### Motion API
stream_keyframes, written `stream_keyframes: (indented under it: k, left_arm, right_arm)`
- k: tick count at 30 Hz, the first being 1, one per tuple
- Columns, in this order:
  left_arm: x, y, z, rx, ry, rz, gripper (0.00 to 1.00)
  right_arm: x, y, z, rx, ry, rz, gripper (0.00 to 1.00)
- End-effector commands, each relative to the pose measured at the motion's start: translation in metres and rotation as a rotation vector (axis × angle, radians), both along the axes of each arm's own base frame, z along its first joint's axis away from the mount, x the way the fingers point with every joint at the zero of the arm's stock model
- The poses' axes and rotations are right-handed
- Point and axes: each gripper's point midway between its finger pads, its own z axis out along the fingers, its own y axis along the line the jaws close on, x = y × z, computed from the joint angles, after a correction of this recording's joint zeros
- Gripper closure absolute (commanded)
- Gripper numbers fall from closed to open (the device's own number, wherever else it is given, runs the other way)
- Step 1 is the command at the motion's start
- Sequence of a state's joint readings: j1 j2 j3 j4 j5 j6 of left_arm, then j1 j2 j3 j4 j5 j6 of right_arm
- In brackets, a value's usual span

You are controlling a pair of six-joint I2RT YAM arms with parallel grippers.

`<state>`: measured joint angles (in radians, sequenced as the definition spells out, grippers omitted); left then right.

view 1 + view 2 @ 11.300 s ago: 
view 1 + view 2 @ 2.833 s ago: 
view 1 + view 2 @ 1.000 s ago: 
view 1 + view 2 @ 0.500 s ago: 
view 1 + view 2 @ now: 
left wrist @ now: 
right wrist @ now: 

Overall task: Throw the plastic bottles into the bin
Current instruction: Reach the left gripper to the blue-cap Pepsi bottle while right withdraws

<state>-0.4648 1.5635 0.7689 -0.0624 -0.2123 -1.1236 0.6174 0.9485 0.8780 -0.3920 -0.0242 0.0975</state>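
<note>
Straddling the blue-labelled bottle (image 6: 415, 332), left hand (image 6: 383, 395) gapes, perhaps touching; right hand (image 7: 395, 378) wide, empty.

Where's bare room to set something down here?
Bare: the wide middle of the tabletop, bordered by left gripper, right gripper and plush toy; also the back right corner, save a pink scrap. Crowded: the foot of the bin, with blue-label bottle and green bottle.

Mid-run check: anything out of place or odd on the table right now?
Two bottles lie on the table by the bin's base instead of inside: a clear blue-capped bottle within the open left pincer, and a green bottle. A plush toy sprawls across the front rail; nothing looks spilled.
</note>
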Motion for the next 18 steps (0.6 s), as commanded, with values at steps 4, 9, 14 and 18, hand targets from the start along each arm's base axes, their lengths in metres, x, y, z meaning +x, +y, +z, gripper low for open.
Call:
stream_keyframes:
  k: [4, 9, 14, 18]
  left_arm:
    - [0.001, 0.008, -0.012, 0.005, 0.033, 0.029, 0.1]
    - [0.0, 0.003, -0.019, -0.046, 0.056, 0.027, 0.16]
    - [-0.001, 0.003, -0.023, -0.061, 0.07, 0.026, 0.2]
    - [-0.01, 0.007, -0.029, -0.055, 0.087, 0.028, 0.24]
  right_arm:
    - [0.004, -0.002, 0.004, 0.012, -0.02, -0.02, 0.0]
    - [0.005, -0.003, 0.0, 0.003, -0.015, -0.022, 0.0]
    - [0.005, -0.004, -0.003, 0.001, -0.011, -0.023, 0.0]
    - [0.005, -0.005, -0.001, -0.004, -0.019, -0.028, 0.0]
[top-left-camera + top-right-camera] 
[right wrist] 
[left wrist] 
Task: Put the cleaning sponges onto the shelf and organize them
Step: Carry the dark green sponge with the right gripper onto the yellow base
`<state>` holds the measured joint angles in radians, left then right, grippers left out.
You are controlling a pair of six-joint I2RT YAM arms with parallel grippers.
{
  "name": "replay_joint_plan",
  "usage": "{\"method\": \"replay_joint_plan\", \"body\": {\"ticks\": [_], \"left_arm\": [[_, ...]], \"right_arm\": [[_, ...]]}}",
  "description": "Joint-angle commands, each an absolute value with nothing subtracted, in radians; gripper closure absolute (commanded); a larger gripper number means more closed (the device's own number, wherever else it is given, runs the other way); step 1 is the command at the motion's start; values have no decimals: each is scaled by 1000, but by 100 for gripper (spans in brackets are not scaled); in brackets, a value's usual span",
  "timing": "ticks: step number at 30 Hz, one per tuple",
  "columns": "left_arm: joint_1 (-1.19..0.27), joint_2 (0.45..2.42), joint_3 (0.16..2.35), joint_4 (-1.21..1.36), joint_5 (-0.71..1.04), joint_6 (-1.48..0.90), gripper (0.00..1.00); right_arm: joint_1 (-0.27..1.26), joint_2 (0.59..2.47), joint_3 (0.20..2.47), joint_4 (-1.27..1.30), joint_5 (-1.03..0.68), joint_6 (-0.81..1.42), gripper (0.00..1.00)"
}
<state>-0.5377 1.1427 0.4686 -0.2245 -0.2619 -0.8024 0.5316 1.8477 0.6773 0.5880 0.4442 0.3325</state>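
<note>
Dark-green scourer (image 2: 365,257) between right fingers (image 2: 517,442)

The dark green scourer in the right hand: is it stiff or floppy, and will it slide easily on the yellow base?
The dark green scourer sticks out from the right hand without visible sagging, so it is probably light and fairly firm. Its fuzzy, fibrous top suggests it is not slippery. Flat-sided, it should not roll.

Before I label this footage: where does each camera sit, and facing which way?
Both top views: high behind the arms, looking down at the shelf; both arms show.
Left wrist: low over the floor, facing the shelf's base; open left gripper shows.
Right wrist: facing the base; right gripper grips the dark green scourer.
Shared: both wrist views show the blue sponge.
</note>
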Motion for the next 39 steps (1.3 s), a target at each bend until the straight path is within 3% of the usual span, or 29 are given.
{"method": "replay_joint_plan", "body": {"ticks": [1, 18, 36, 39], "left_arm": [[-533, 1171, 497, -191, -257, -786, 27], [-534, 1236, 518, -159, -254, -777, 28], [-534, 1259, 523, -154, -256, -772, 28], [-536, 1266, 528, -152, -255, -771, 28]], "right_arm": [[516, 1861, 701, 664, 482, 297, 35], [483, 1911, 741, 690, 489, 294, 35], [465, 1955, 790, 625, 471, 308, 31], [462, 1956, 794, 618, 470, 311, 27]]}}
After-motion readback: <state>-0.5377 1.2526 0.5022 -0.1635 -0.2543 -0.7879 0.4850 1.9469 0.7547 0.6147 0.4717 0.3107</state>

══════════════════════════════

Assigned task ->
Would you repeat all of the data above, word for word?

Solution to this task ->
### Motion API
stream_keyframes, written `stream_keyframes: (indented under it: k, left_arm, right_arm)`
- k: tick count at 30 Hz, the first being 1, one per tuple
- Columns, in this order:
  left_arm: x, y, z, rx, ry, rz, gripper (0.00 to 1.00)
  right_arm: x, y, z, rx, ry, rz, gripper (0.00 to 1.00)
- End-effector commands, each relative to the pose measured at the motion's start: translation in metres and rotation as a rotation vector (axis × angle, radians), both along the axes of each arm's own base frame, z along its first joint's axis away from the mount, x the way the fingers point with every joint at the zero of the arm's stock model
- The poses' axes and rotations are right-handed
- Point and axes: each gripper's point midway between its finger pads, its own z axis out along the fingers, its own y axis along the line the jaws close on, x = y × z, computed from the joint angles, after a correction of this recording's joint zeros
- Gripper closure absolute (commanded)
- Gripper numbers fall from closed to open (the device's own number, wherever else it is given, runs the other way)
- Step 1 is the command at the motion's start
- Sequence of a state's joint readings: j1 j2 j3 j4 j5 j6 of left_arm, then j1 j2 j3 j4 j5 j6 of right_arm
- In brackets, a value's usual span

You are controlling a pair of six-joint I2RT YAM arms with parallel grippers.

`<state>`: measured joint angles (in radians, sequenced as the definition spells out, grippers omitted); left then right.

view 1 + view 2 @ 11.300 s ago: 
view 1 + view 2 @ 2.833 s ago: 
view 1 + view 2 @ 1.000 s ago: 
view 1 + view 2 @ 0.500 s ago: 
view 1 + view 2 @ now: 
left wrist @ now: 
right wrist @ now: 

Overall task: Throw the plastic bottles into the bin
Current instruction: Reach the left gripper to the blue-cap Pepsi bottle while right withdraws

<state>-0.4648 1.5635 0.7689 -0.0624 -0.2123 -1.1236 0.6174 0.9485 0.8780 -0.3920 -0.0242 0.0975</state>
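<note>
Straddling the blue-labelled bottle (image 6: 415, 332), left hand (image 6: 383, 395) gapes, perhaps touching; right hand (image 7: 395, 378) wide, empty.

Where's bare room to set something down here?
Bare: the wide middle of the tabletop, bordered by left gripper, right gripper and plush toy; also the back right corner, save a pink scrap. Crowded: the foot of the bin, with blue-label bottle and green bottle.

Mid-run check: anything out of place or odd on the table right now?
Two bottles lie on the table by the bin's base instead of inside: a clear blue-capped bottle within the open left pincer, and a green bottle. A plush toy sprawls across the front rail; nothing looks spilled.
</note>
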Motion for the next 18 steps (0.6 s), as commanded, with values at steps 4, 9, 14 and 18, hand targets from the start along each arm's base axes, their lengths in metres, x, y, z meaning +x, +y, +z, gripper low for open.
Call:
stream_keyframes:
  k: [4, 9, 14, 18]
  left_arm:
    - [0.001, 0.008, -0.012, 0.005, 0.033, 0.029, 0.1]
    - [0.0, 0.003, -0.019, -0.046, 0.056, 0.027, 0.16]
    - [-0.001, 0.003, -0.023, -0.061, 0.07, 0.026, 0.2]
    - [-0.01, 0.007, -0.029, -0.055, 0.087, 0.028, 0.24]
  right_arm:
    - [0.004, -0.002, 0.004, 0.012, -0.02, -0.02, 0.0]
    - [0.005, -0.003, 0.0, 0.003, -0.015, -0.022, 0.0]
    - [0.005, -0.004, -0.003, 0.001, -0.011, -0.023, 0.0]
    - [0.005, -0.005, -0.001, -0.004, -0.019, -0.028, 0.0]
[top-left-camera + top-right-camera] 
[right wrist] 
[left wrist] 
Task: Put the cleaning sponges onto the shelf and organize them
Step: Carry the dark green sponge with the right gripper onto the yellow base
`<state>` holds the measured joint angles in radians, left then right, grippers left out.
You are controlling a pair of six-joint I2RT YAM arms with parallel grippers.
{
  "name": "replay_joint_plan",
  "usage": "{\"method\": \"replay_joint_plan\", \"body\": {\"ticks\": [_], \"left_arm\": [[_, ...]], \"right_arm\": [[_, ...]]}}",
  "description": "Joint-angle commands, each an absolute value with nothing subtracted, in radians; gripper closure absolute (commanded); a larger gripper number means more closed (the device's own number, wherever else it is given, runs the other way); step 1 is the command at the motion's start; values have no decimals: each is scaled by 1000, but by 100 for gripper (spans in brackets are not scaled); in brackets, a value's usual span",
  "timing": "ticks: step number at 30 Hz, one per tuple",
  "columns": "left_arm: joint_1 (-1.19..0.27), joint_2 (0.45..2.42), joint_3 (0.16..2.35), joint_4 (-1.21..1.36), joint_5 (-0.71..1.04), joint_6 (-1.48..0.90), gripper (0.00..1.00); right_arm: joint_1 (-0.27..1.26), joint_2 (0.59..2.47), joint_3 (0.20..2.47), joint_4 (-1.27..1.30), joint_5 (-1.03..0.68), joint_6 (-0.81..1.42), gripper (0.00..1.00)"
}
<state>-0.5377 1.1427 0.4686 -0.2245 -0.2619 -0.8024 0.5316 1.8477 0.6773 0.5880 0.4442 0.3325</state>
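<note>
Dark-green scourer (image 2: 365,257) between right fingers (image 2: 517,442)

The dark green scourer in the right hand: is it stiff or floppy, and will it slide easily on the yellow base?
The dark green scourer sticks out from the right hand without visible sagging, so it is probably light and fairly firm. Its fuzzy, fibrous top suggests it is not slippery. Flat-sided, it should not roll.

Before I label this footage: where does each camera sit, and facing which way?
Both top views: high behind the arms, looking down at the shelf; both arms show.
Left wrist: low over the floor, facing the shelf's base; open left gripper shows.
Right wrist: facing the base; right gripper grips the dark green scourer.
Shared: both wrist views show the blue sponge.
</note>
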Motion for the next 39 steps (1.3 s), a target at each bend until the straight path is within 3% of the usual span, or 29 are given.
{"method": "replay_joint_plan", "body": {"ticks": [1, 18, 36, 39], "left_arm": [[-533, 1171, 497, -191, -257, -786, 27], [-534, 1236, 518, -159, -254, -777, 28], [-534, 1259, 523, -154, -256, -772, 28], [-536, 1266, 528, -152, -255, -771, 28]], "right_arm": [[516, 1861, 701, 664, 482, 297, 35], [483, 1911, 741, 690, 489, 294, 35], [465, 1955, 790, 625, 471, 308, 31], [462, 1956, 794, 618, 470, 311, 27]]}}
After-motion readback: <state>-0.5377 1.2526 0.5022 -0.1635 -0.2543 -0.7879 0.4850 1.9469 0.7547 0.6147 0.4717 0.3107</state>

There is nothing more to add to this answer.